Para determinar primero la concentración óptima y la duración de
ex vivo
en el chip tratamiento de los pacientes derivados de CTC, que de pinchos 200 C4-2 células de 1 ml de sangre de un donante sano, procesa la muestra en el dispositivo Gedi, y luego se incubaron las células capturadas en el dispositivo durante 24 horas en medio que contenía 100 nM o 1 M de docetaxel (DTX) a 37 ° C. tratamiento con docetaxel con 100 nM resultó en haces de microtúbulos en células distintas C4-2 capturados (Figura 5A, panel medio de flechas), en contraste con la multa y red de microtúbulos intrincado de las células GEDI-capturado no tratados (Figura 5A, panel superior). El tratamiento con 1 mM DTX resultó en robusto agrupación de microtúbulos y la inducción de eventos apoptóticos (Figura 5A, inferiores puntas de flecha del panel). eventos apoptóticos fueron determinados por la presencia de núcleos brillantes y fragmentados acompañados por la pérdida de tinción de tubulina. Resultados similares se obtuvieron con 48 h, en el chip,
ex vivo
tratamiento (datos no mostrados). Estos resultados, junto con el hecho de que el AUC de la concentración sérica de docetaxel administrado a los pacientes 55 a 100 mg /m
2 de docetaxel es aproximadamente igual a 1.5-5 hrs mg /l [25], nos llevó a seleccionar un 24 h de tratamiento con 100 nM de un taxano (1,92 horas mg /l) con el fin de evaluar la
ex vivo
respuesta del CTC derivados del paciente.
tubulina respuesta al tratamiento con taxanos puede evaluarse en células GEDI-capturado. las células cancerosas (A) C4-2 próstata se enriquecieron a 200 células /ml en el conjunto de donantes sanos de sangre. a continuación, se hizo fluir un ml de sangre de punta en cada uno de tres dispositivos GEDI. Las células capturadas se incubaron en cada dispositivo a 37 ° C durante 24 horas, ya sea con control de DMSO (panel superior) o DTX 100 nM (panel central) o 1 M (panel inferior). Después del tratamiento de drogas, las células se fijaron y se procesaron para la tinción de inmunofluorescencia utilizando anticuerpos contra la tubulina y CD45. DAPI se utilizó como contratinción de ADN para evaluar la integridad nuclear. Tenga en cuenta la red de microtúbulos fino e intrincado en el control de DMSO (panel superior) y los haces de microtúbulos distintos en el DTX dispositivos (flechas, medio y paneles inferiores) tratada.
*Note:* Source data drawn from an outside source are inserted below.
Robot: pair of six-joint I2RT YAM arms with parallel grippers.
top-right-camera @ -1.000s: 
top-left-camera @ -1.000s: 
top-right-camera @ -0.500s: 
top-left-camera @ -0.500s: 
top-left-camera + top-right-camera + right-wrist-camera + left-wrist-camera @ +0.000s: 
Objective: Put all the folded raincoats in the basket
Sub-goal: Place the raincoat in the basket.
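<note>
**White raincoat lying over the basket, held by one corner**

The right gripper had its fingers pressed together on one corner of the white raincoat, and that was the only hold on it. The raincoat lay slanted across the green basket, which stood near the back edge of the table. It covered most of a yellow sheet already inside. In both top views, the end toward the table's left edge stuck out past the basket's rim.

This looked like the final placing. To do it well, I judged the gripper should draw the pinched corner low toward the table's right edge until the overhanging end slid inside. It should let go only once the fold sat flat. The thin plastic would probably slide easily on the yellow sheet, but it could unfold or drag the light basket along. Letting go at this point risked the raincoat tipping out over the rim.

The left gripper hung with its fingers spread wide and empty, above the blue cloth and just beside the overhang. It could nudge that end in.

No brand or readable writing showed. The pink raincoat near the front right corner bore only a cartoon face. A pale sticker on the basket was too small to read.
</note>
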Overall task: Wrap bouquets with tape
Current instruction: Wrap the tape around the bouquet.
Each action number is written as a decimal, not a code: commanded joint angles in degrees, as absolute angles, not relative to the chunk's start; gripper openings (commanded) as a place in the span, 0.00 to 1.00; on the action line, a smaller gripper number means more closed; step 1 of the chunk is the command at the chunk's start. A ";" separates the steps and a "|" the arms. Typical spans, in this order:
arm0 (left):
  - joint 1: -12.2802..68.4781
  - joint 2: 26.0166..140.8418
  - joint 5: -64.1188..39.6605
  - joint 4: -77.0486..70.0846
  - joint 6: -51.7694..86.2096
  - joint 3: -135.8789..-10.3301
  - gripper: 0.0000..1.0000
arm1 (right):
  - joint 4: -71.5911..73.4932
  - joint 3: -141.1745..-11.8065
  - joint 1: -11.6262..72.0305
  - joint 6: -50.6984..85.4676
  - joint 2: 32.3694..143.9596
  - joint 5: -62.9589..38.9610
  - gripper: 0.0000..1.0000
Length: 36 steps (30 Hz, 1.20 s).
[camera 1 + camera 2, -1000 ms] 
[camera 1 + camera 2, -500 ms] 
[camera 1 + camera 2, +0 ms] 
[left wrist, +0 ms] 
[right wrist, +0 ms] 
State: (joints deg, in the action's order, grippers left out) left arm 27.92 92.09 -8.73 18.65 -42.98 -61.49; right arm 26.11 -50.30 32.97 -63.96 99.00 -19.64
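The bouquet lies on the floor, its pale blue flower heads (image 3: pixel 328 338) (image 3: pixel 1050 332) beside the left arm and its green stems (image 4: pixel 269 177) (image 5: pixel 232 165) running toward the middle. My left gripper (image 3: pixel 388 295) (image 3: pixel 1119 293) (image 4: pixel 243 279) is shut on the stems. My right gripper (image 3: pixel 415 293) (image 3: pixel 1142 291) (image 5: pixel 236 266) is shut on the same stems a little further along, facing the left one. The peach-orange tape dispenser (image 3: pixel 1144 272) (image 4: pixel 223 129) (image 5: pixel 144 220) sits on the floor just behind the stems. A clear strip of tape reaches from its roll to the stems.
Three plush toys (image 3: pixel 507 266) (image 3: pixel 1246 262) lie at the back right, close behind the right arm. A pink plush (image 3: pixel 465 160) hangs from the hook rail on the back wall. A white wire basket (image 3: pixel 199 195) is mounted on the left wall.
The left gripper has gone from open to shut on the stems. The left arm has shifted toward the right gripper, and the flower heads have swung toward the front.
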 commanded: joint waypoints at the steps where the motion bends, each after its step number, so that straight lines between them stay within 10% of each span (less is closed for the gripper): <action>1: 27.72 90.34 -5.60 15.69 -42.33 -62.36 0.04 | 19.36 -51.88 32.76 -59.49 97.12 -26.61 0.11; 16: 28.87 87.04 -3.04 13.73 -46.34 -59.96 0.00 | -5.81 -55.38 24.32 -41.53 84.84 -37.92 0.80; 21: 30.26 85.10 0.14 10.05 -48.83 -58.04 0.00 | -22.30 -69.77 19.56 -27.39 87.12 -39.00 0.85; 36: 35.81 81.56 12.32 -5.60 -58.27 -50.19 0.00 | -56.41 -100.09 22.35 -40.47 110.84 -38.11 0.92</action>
No se observaron núcleos apoptóticos en concentraciones más altas DTX (punta de flecha, panel inferior). (B) CTC-GEDI capturado desde la sangre de un paciente CRPC se trataron
ex vivo
en el dispositivo GEDI con 100 nM DTX (panel superior) o la adición de 100 nM PTX (panel inferior) a 37 ° C durante 24 horas. Después del tratamiento de drogas se fijaron las células capturadas-PSMA y se procesaron para la tinción de inmunofluorescencia como en (A) con la adición de citoqueratina-18 como un marcador epitelial alternativa. En este paciente, la presencia de una red de microtúbulos imperturbable después del tratamiento DTX (panel superior) indica la falta de compromiso de drogas objetivo eficiente. Por el contrario, la adición de PTX dio lugar a la agrupación de microtúbulos (panel inferior).
Una serie de ensayos se han realizado para mostrar el potencial de ensayo funcional en el dispositivo descrito. En estos casos se trataron células capturadas en el dispositivo
ex vivo con DTX y /o PTX durante 24 horas (figuras 5B y S3). Estos ponen de manifiesto la capacidad de realizar ensayos funcionales sobre la participación de chip y ensayo de fármaco-diana en pacientes en el contexto de su respuesta clínica. La falta de respuesta, como se indica por la falta de evidencia de empaquetamiento de microtúbulos o núcleos apoptóticos siguiente
ex vivo
tratamiento DTX, se pudo observar en algunos pacientes. Figura S4C muestra un paciente que era no responde por el ensayo de microtúbulos, consistente con la falta de una respuesta clínica usando los criterios RECIST y PSAWG2 establecidos de este paciente. Esta respuesta era a menudo heterogénea dentro de la población de células capturado; Higo.